57才 主婦
「東京で風邪をもらったみたい。頭が重くのどがイガイガする」
娘の様子を見に行くと言っていた女性が東京風邪をもらって帰ってきた早々来院した。
「空気が悪かったのかな?」「そんなでもなかったけど真夏日で油断しました」
脉状
浮にして数 やや革を呈している 体温37.2度
腹気鍼診断
中脘・下脘が脉締 巨闕・左期門がやや革脉
奇経診断
左申脈・N―左外関・Sで脉締
治療
右太淵・右商丘に0番鍼で補法
左中封・左霊道に軽めの下圧瀉法
陽経の処置は左申脈・左外関に下圧瀉法
標治法
右背中・肩の補的散鍼
左背中・肩に瀉的散鍼
背中全体に軽く手掌軽擦で終了
数・革脉はなくなり良脉になっているので、この1回の治療で「東京風邪は退治できましたよ」「すっきりしました、ありがとう」
解説―経絡原理主義だからできる診断確定
典型的な「肺虚肝心実証」の腹気鍼診断の結果です。
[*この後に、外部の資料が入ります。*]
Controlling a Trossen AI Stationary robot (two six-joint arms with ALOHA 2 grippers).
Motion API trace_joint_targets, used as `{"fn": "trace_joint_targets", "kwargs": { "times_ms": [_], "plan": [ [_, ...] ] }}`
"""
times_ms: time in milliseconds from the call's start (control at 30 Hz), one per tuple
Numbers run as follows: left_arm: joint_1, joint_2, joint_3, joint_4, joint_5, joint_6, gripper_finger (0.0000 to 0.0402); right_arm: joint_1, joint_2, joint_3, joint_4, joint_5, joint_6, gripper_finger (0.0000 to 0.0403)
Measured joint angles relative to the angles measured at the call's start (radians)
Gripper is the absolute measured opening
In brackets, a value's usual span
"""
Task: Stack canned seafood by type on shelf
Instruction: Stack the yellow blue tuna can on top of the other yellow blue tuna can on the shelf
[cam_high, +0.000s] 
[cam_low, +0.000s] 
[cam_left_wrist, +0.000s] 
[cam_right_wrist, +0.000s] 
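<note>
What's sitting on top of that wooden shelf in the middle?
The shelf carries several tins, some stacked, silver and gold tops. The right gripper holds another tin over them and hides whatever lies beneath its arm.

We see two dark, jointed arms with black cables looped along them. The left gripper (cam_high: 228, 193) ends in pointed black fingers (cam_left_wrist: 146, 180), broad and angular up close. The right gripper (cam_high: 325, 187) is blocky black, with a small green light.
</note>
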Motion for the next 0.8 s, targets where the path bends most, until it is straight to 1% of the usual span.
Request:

左期門に革の邪、そして巨闕という心のみどころにも革の邪があることがわかるので「心実」も確定してしまいます。膻中に邪があれば心包実になります。
この診断に加えて、奇経診断で証が最終確定できるシステムになっているところが、今までの経絡治療にない素晴らしい特徴でもあります。つまりN・Sの磁石で脉がしっかりと締まってしまうから決定できるのです。